Directions:
The copy you produce must hold every record exactly, and none of the images.

------------------------------

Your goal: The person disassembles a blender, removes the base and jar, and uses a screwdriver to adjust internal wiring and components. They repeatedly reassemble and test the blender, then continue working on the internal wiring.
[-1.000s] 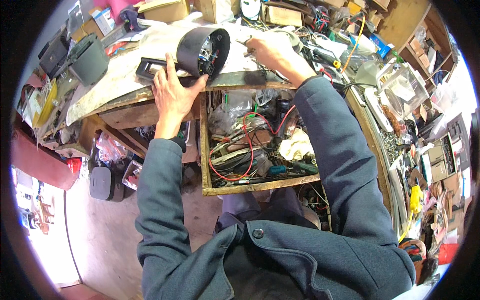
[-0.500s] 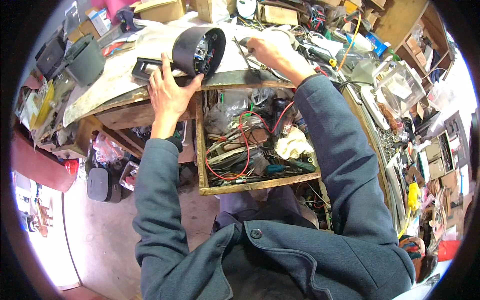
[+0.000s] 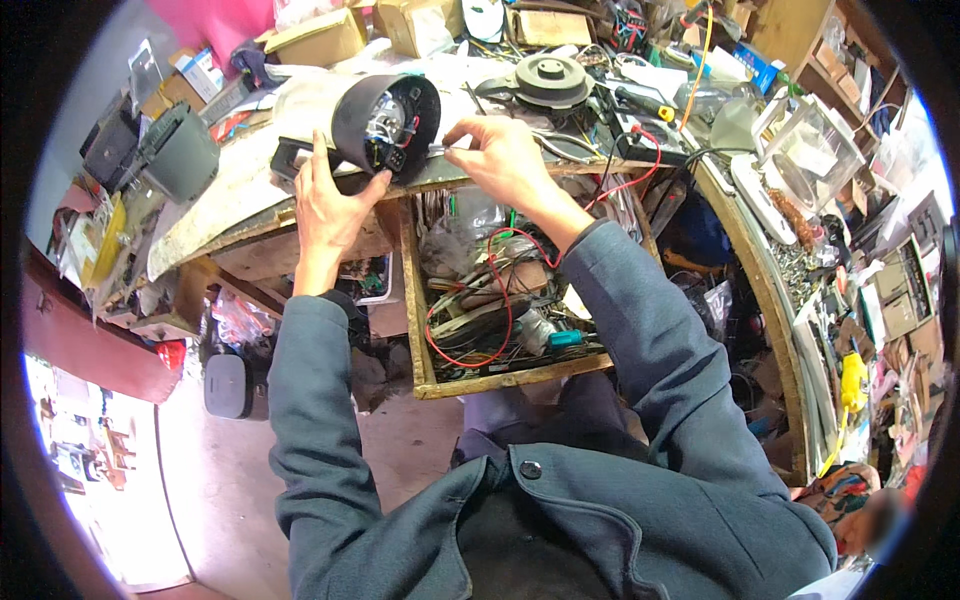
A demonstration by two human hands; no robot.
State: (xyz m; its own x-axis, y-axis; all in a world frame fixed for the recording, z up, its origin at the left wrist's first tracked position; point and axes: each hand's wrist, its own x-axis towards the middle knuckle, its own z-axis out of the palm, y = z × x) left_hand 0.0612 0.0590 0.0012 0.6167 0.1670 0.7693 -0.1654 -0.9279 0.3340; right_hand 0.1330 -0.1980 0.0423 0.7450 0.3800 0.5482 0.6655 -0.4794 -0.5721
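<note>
A black cylindrical appliance housing (image 3: 343,128) lies on its side on the workbench, its open end turned toward the right and showing wires and small parts inside. My left hand (image 3: 328,215) grips it from the near side, thumb at the lower rim and fingers along the handle-like part (image 3: 288,158). Just right of the opening, my right hand (image 3: 505,165) is closed in a pinch. A thin pale piece shows between its fingertips and the housing, too small to name. Behind the right hand lies a round grey disc-shaped part (image 3: 549,80).
Below the bench edge an open wooden drawer (image 3: 515,380) holds tools, plastic bags and a looped red wire (image 3: 511,315). A yellow-and-black screwdriver (image 3: 645,103) lies to the right. Cardboard boxes (image 3: 318,38) line the back. A grey bin (image 3: 182,160) stands at left.
My right hand has moved left and nearer, from beside the round disc to the housing's open end. The disc now shows fully. The housing has turned slightly, showing more of its inside.
</note>
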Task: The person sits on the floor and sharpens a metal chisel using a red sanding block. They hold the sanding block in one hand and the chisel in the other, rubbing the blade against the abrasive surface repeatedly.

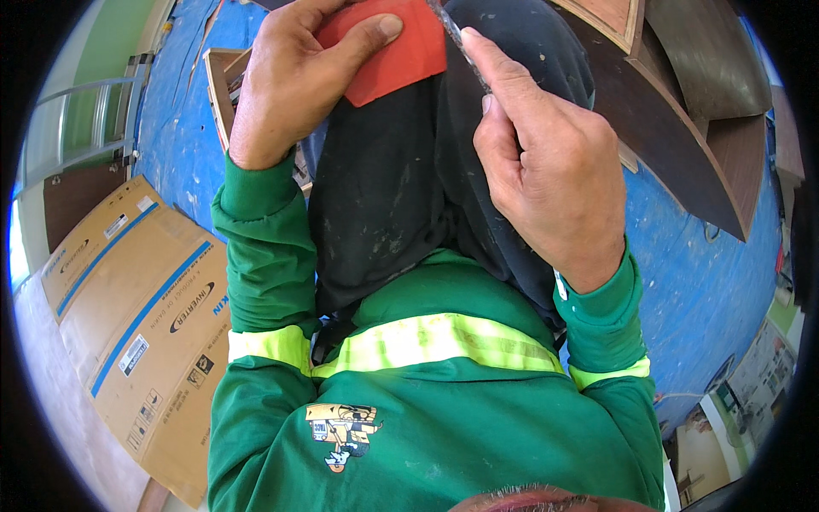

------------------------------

Result for this exercise:
Your goal: The person disassembles a blender, removes the base and jar, and uses a screwdriver to adjust internal wiring and components. They repeatedly reassemble and test the blender, then continue working on the internal wiring.
[-1.000s] 
[-0.500s] 
[+0.000s] 
A demonstration by two human hands; no robot.
State: (xyz m; its own x-axis, y-axis; all in a world frame fixed for the recording, z up, its origin at the left wrist's first tracked position; point and axes: each hand's wrist, its own x-axis towards the middle knuckle, its own z-axis out of the palm, y = z × x) left_hand 0.0612 0.0590 0.0012 0.6167 0.1670 0.7693 -0.1654 -0.9279 0.3340; right_hand 0.1330 -0.1980 0.0423 0.7450 0.3800 0.5482 0.6655 -0.4794 -0.5721
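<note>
A black cylindrical appliance housing (image 3: 343,128) lies on its side on the workbench, its open end turned toward the right and showing wires and small parts inside. My left hand (image 3: 328,215) grips it from the near side, thumb at the lower rim and fingers along the handle-like part (image 3: 288,158). Just right of the opening, my right hand (image 3: 505,165) is closed in a pinch. A thin pale piece shows between its fingertips and the housing, too small to name. Behind the right hand lies a round grey disc-shaped part (image 3: 549,80).
Below the bench edge an open wooden drawer (image 3: 515,380) holds tools, plastic bags and a looped red wire (image 3: 511,315). A yellow-and-black screwdriver (image 3: 645,103) lies to the right. Cardboard boxes (image 3: 318,38) line the back. A grey bin (image 3: 182,160) stands at left.
My right hand has moved left and nearer, from beside the round disc to the housing's open end. The disc now shows fully. The housing has turned slightly, showing more of its inside.
</note>
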Task: The person sits on the floor and sharpens a metal chisel using a red sanding block. They hold the sanding block in one hand and the chisel in the other, rubbing the blade against the abrasive surface repeatedly.

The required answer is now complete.